• [EXERCISE INSTRUCTIONS]: Restate every line below word for word, but drop each picture.

• [EXERCISE DATA]:
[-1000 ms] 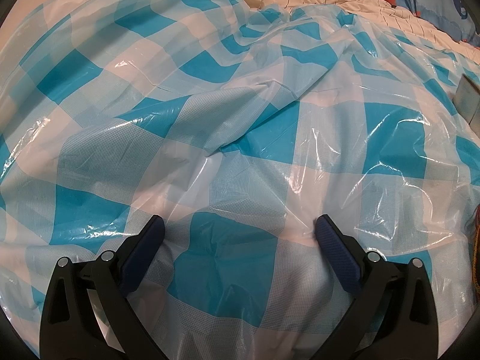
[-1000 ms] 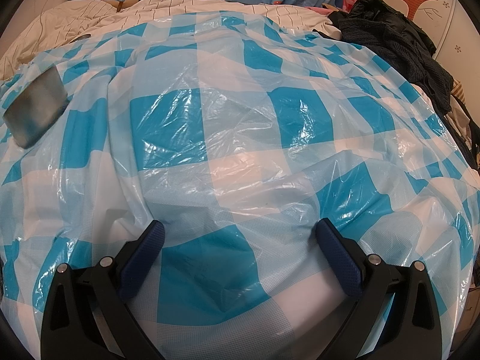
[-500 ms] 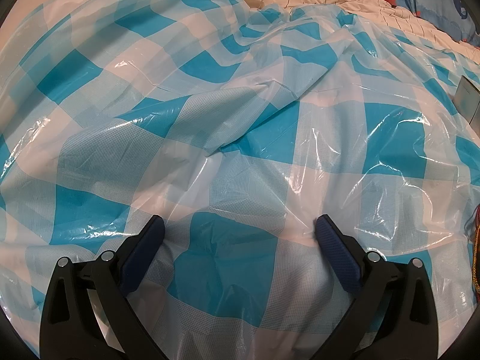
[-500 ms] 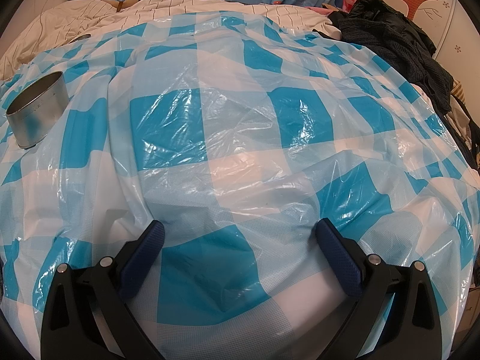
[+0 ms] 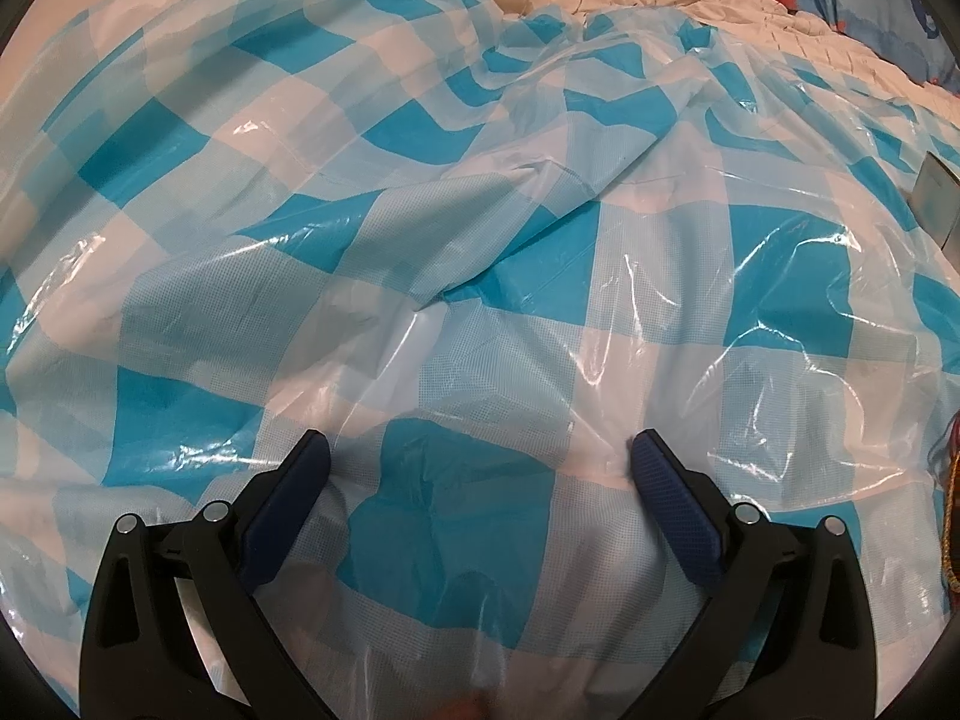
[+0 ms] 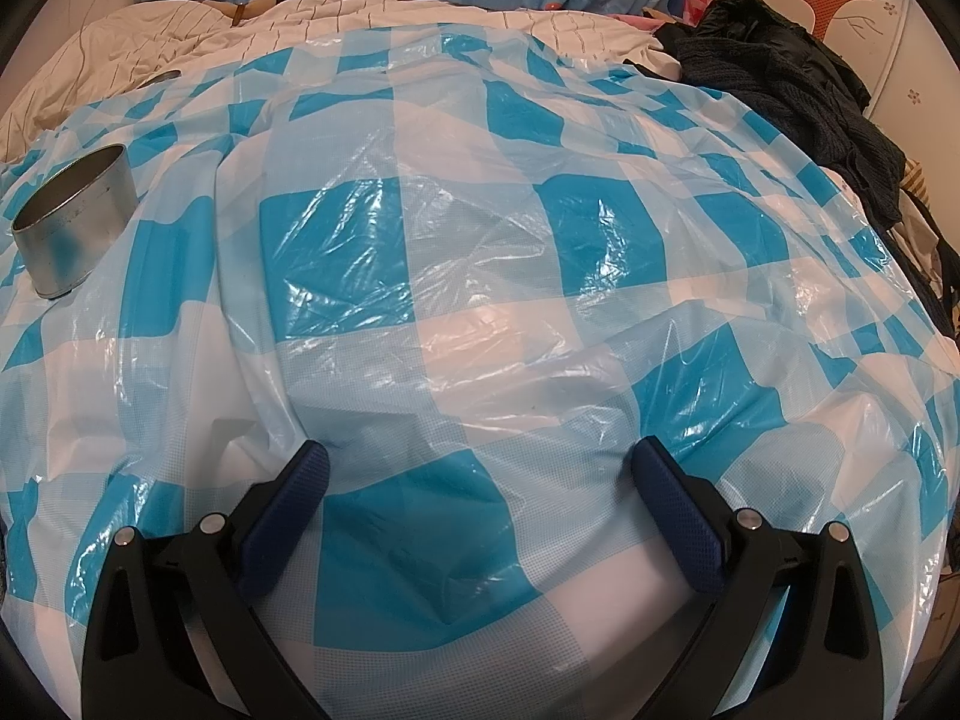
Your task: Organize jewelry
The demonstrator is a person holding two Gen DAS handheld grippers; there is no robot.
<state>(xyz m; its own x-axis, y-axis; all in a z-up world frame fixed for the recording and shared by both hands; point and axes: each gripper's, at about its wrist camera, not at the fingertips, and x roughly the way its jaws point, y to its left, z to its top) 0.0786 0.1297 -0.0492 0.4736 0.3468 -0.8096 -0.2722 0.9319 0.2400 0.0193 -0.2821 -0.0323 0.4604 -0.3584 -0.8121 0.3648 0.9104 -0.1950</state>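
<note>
Both the left tongs (image 5: 480,456) and right tongs (image 6: 480,468) gape wide, holding nothing, over the checked plastic sheet (image 6: 480,252). Left of the right tongs stands the oval tin (image 6: 75,228); a beaded strand (image 5: 948,516), likely jewelry, shows right of the left tongs. Best grip it low, gently.

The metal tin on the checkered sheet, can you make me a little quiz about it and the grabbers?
1. True or false: the metal tin has its lid on.
2. What is the right gripper holding? A) the tin B) nothing C) dark clothes
3. Fill in: in the right wrist view, the tin stands on the blue and white plastic sheet toward the far ____ side.

Key:
1. False. Its top is open and you can see inside the rim.
2. B. Its jaws stand wide apart with only sheet between them, and the left gripper is the same.
3. Left. The dark clothes are piled at the far right.
</note>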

• [OUTPUT]:
[-1000 ms] 
[-1000 ms] 
[-500 ms] 
[-500 ms] 
[+0 ms] 
[+0 ms] 
Your task: Organize jewelry
The demonstrator is a person holding two Gen DAS handheld grippers; there is no robot.
<state>(xyz m; its own x-axis, y-axis; all in a z-up world frame fixed for the recording and shared by both hands; point and axes: each gripper's, at about its wrist camera, not at the fingertips, and x roughly the way its jaws point, y to its left, z to its top) 0.0786 0.1297 -0.0492 0.4736 0.3468 -0.8096 -0.2722 0.9319 0.2400 0.0193 -0.2821 -0.0323 0.4604 -0.3584 -0.8121 0.3648 0.9104 -0.1950</state>
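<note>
Both the left tongs (image 5: 480,456) and right tongs (image 6: 480,468) gape wide, holding nothing, over the checked plastic sheet (image 6: 480,252). Left of the right tongs stands the oval tin (image 6: 75,228); a beaded strand (image 5: 948,516), likely jewelry, shows right of the left tongs. Best grip it low, gently.

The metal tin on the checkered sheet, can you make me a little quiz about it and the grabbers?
1. True or false: the metal tin has its lid on.
2. What is the right gripper holding? A) the tin B) nothing C) dark clothes
3. Fill in: in the right wrist view, the tin stands on the blue and white plastic sheet toward the far ____ side.

Key:
1. False. Its top is open and you can see inside the rim.
2. B. Its jaws stand wide apart with only sheet between them, and the left gripper is the same.
3. Left. The dark clothes are piled at the far right.
</note>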

No further output is given for this exercise.